- Your instructions -
Identify and pull out each line of the entries in which "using" occurs.

═══ Supplied data ═══

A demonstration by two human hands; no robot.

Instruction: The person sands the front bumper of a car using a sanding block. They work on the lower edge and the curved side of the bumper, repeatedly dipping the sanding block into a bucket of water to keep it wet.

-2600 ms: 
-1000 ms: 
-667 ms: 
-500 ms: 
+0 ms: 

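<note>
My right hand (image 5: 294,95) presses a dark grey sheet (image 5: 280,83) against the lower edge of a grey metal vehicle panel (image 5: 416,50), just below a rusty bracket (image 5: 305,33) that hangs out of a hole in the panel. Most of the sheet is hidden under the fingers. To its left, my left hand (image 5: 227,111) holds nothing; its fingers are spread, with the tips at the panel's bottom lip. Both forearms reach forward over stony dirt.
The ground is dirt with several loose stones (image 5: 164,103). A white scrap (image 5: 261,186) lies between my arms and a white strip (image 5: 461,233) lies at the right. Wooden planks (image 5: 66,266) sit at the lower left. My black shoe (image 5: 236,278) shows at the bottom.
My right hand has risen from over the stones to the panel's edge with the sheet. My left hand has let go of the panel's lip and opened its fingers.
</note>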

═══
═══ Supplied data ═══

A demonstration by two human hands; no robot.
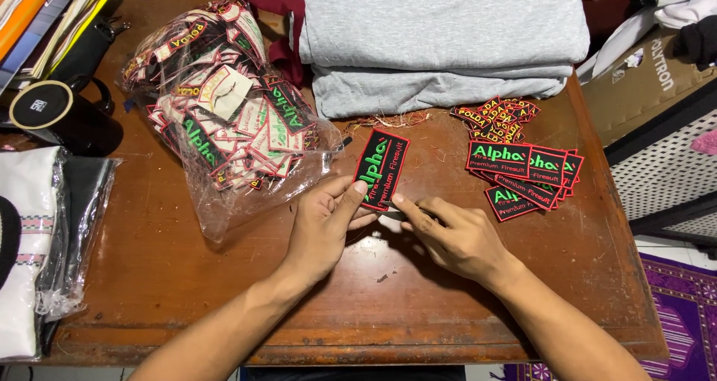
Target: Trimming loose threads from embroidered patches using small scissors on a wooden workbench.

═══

- Answer to this exercise -
Instruction: The person sands the front bumper of a car using a sanding block. They work on the lower edge and the curved side of the bumper, repeatedly dipping the sanding block into a bucket of water to keep it wet.
Target: Trimming loose threads from embroidered patches using small scissors on a wooden workbench.

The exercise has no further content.